▼▼▼
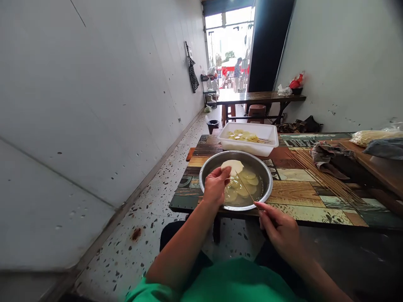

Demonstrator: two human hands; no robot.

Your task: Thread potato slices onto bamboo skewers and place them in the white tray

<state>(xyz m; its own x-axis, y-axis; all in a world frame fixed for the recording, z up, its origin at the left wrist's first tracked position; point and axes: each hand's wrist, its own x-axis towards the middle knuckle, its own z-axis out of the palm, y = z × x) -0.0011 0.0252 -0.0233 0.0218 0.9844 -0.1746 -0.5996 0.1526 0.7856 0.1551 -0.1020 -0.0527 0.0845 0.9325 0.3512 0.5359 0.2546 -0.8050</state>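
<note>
My left hand [216,184] pinches a pale round potato slice [233,167] above the metal bowl [268,191]. In the bowl, several more slices [247,188] lie in cloudy water. My right hand [278,226] is at the bowl's near right rim, its fingers closed on the lower end of a thin wooden skewer [245,187]. The skewer slants up and left, its upper end at the lower edge of the held slice; whether the tip has gone in I cannot tell.
Behind the bowl is a white plastic tub [248,150] with skewered slices. Many loose skewers [327,178] lie on the patterned table [292,193] to the right, beside a crumpled cloth [330,157]. Farther right, plastic bags [378,137] rest on a wooden board. A white wall [103,105] runs along the left.
</note>
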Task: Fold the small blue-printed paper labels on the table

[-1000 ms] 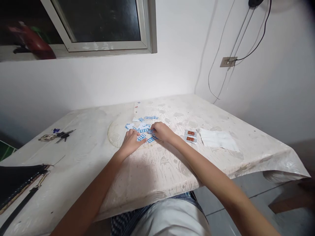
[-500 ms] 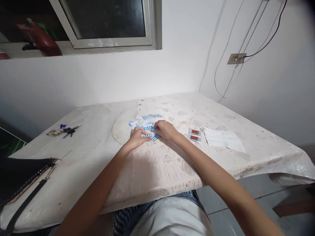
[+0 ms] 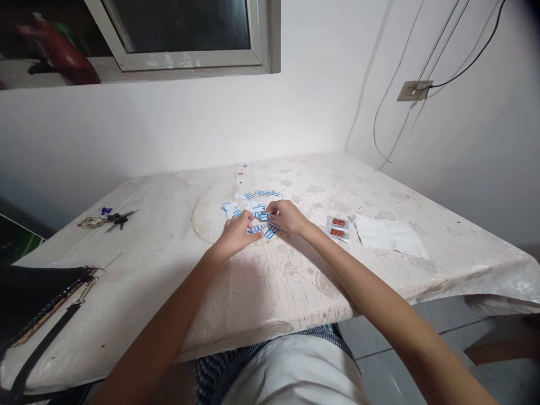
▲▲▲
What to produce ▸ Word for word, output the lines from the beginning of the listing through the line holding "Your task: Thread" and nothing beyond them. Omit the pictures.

Answer space ▸
Demonstrator: two human hands; no robot.

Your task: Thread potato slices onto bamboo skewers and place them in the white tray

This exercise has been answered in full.